Whereas the general functional role of BK channels is understood (Ghatta et al., 2006), their specific role for retinal signal processing is still not completely clear. Interestingly, there is much more evidence for BK channel function in the rod pathway than for the cone pathway: for instance, BK channels are expressed in amphibian rod photoreceptors and support reliable single-photon detection (Pelucchi et al., 2008). Additionally, BK channels are located at the synaptic terminal and amplify glutamate release at the rod photoreceptor synapse (Xu and Slaughter, 2005). Also, BK channels are involved in shaping the rod signal before it is transferred from rod bipolar cells (RBCs) to inner retinal neurons in the rat retina. BK channels are located on A17 amacrine cell (A17) dendrites, which form reciprocal synapses with RBC axons. In a recent paper, Grimes et al. (2009) show that BK channel conductance limits GABA release from A17s onto RBC axons and thereby regulates the flow of excitatory synaptic transmission through the rod pathway before the rod signal is passed to the ganglion cells via the AII amacrine cell-cone bipolar cell pathway (Wässle, 2004).
In contrast, evidence that BK channels modulate the signals in the cone pathway, comparable to their function in the rod pathway, is elusive. So far, BK channels have not been detected in cones of the primate retina (Yagi and Macleish, 1994). Whether BK channels are generally expressed in cells of the mammalian cone pathway [e.g., cone bipolar cells (CBCs)] is unclear.

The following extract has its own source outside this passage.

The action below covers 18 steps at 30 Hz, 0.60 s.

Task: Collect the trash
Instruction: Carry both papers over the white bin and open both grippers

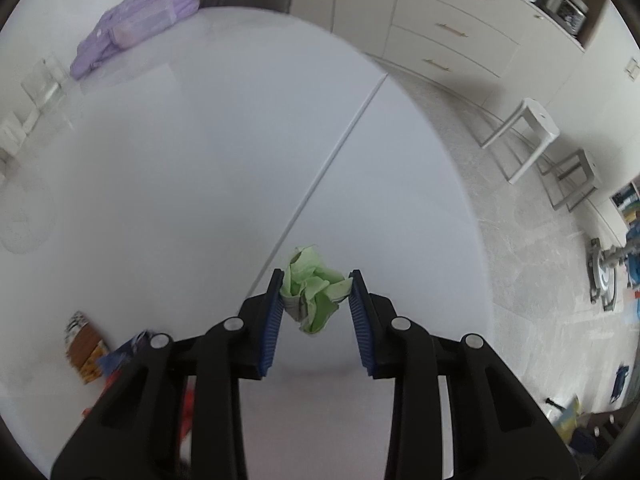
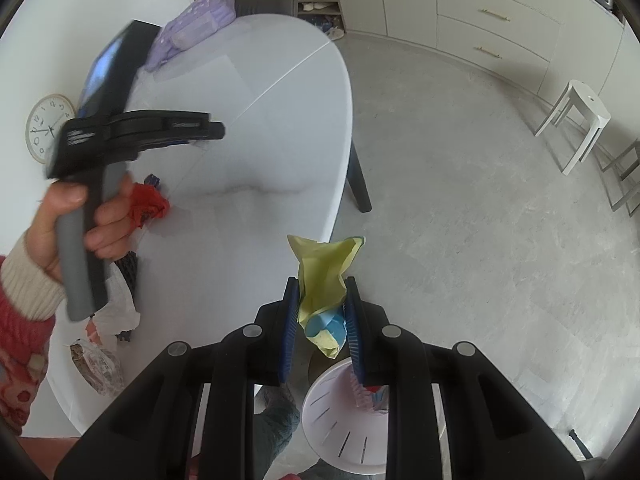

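Observation:
A crumpled green paper (image 1: pixel 314 294) lies on the white table (image 1: pixel 160 160), near its right edge. My left gripper (image 1: pixel 316 286) has its blue pads against both sides of it. In the right wrist view the left gripper (image 2: pixel 218 130) appears side-on above the table, held by a hand (image 2: pixel 100 220). My right gripper (image 2: pixel 320 294) is shut on a yellow and blue paper wad (image 2: pixel 324 268), just off the table edge. A white slotted bin (image 2: pixel 332 412) stands on the floor under it, with some trash inside.
More trash lies on the table: a red wad (image 2: pixel 148 204), a white plastic bag (image 2: pixel 120 308), a brown wrapper (image 2: pixel 96 364) and colourful wrappers (image 1: pixel 84 348). A purple bag (image 1: pixel 136 28) sits at the far end, a clock (image 2: pixel 48 128) at the left. Stools (image 1: pixel 524 136) stand by the cabinets.

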### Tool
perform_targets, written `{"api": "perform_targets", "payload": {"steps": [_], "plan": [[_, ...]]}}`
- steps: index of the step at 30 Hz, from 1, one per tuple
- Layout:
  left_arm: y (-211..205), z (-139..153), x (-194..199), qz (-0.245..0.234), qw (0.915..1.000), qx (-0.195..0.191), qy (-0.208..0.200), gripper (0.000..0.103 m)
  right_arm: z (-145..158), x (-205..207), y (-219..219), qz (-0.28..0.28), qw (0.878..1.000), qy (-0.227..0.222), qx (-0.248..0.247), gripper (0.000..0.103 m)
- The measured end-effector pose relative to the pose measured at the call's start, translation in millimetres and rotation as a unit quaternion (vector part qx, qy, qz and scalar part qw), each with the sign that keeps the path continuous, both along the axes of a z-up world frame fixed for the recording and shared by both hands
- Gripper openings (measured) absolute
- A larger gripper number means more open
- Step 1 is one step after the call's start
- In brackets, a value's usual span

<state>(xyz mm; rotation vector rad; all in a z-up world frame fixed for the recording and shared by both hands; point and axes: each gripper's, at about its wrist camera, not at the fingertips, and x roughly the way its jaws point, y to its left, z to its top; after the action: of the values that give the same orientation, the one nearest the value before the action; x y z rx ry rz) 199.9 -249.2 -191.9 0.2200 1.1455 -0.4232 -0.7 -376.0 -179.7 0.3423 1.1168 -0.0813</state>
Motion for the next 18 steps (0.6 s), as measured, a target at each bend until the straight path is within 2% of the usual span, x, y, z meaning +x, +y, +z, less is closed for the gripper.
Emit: {"api": "perform_targets", "payload": {"steps": [5,10,14,18], "plan": [[-3.0,41.8,-51.2,-0.030,0.9994,-0.008,-0.014,0.032,11.3,-28.4,-6.3,-0.017,1.000,-0.007,-0.013,0.024],[-10.6,81.8,-124.6,-0.079,0.9964,-0.023,-0.023,0.033,19.6,-72.7,-16.3,-0.045,0.999,-0.009,-0.018,0.024],[-17.2,93.0,-180.4,-0.134,0.9904,-0.034,0.001,0.033,19.0,-109.3,-23.5,-0.071,0.997,-0.008,-0.017,0.024],[-22.6,90.8,-231.8,-0.187,0.9820,-0.023,0.006,0.033,16.2,-148.1,-26.2,-0.097,0.995,-0.001,-0.014,0.024]]}}
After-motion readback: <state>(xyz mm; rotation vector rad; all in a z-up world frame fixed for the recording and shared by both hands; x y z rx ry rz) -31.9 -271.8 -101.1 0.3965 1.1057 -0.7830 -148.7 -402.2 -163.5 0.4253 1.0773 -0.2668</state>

Nevertheless, blocking BK channels reduces light-evoked input from bipolar cells and amacrine cells to ganglion cells in the light-adapted mouse retina indirectly suggesting a ubiquitous function of BK channels in both rod and cone pathways (Nemargut et al., 2009).
In this study, we assessed the BK channel expression pattern in the mouse retina and, using a BK channel knock-out mouse, compared the in vivo effect of BK channel deficiency at the level of photoreceptors and bipolar cells.
Materials and Methods
Animals.
Male BK channel-deficient mice (Bk−/−) and male wild-type (wt) littermates with a SV129/C57BL6 background (Sausbier et al., 2004) were used for experiments. All animal procedures adhered to the laws governing animal experimentation issued by the German Government.
Immunohistochemistry.
Immunolabeling of fixed vertical retina sections or retinal whole mounts was performed using standard protocols with antibodies against BK channels (mouse anti-BK, 1:100, UC Davis/NIH NeuroMab Facility) and protein kinase C α (rabbit anti-PKCα, 1:100, Millipore Bioscience Research Reagents) as well as FITC-conjugated peanut agglutinin (Sigma). Images were taken using a Zeiss ApoTome (Image.Z1) and a 63× oil objective with identical acquisition settings for Bk−/− and wt retinae. Raw images were processed using Amira (Mercury Computer Systems).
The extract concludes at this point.